Our observation that a single drug may belong to all of the classical classes of ligands (full agonists, partial agonists, neutral antagonists, partial inverse agonists, and full inverse agonists) indicates that protean agonism should be added to the general principles of receptor classification and analysis. Protean agonists such as proxyfan are powerful tools to investigate active receptor conformations not only in cells but also in tissues. The existence of ligand-directed active states LR^* different from, and competing with, constitutively active states R^* may account partly for the apparent pharmacological heterogeneity of GPCRs frequently observed amongst tissues in binding or functional studies and traditionally attributed to the existence of different receptor subtypes. In addition, the existence in tissues of distinct active states LR^* and R^* of GPCRs may lead to reconsideration of the classical drug classifications used in pharmacology and mainly based on the physiological response produced by a drug. First, protean agonism indicates that a given drug may produce different physiological responses that do not simply reflect its intrinsic property (LR^*) but are dependent on constitutive activity (R^*) of the system (Table 1 and Fig. 3). Conversely, our findings indicate that the same physiological response may be produced by ligands interacting with different states of the GPCR. Whereas partial or full agonism requires the production of LR^*, an apparent antagonism is expected to occur either when R is favored in the absence of R^* or when LR^* is produced with R^* of similar efficacy. An apparent inverse agonism will be observed either when R is favored in the presence of R^*or when LR^* is produced with R^* of higher efficacy. Therefore, the present data on protean agonism not only extend our previous studies indicating that constitutive activity (R^*) regulates responses mediated by GPCRs in physiological systems (17, 19), but also show that constitutive activity plays a major role in regulating drug activity.

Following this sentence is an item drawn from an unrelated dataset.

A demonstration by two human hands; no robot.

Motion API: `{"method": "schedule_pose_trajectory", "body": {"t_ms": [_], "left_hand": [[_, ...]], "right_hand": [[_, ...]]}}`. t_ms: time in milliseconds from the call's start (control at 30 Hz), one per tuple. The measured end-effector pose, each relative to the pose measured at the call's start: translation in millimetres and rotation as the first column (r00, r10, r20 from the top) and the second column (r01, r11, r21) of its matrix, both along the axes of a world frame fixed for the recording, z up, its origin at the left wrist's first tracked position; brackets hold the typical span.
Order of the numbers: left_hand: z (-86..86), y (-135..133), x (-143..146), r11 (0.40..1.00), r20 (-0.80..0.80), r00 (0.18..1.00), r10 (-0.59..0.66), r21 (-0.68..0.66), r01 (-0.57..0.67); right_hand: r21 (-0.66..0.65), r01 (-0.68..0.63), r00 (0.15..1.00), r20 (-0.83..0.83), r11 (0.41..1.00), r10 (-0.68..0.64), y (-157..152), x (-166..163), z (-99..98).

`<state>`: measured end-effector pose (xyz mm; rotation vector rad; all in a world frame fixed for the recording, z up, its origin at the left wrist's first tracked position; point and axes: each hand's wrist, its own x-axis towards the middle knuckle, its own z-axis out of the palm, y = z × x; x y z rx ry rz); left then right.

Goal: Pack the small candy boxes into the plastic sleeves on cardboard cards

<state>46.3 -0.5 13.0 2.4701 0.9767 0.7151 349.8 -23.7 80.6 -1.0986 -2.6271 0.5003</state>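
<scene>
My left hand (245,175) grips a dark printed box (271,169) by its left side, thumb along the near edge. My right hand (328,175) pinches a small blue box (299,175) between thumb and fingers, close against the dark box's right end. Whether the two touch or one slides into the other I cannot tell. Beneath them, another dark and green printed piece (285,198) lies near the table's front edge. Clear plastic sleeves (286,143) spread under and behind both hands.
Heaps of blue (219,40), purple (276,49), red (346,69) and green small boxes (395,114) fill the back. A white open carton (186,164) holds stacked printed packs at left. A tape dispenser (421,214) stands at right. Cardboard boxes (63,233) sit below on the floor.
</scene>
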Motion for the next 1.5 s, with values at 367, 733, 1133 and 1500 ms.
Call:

The therapeutic interest of protean agonists is hard to predict. They might be helpful to maintain a constant level of stimulation of the receptor, but their effect may vary among systems and patients and/or lead to paradoxical responses. Moreover, our data suggest that conditions creating protean agonism can be theoretically achieved for many drugs. Therefore, the process should be taken into account in toxicity studies and drug development.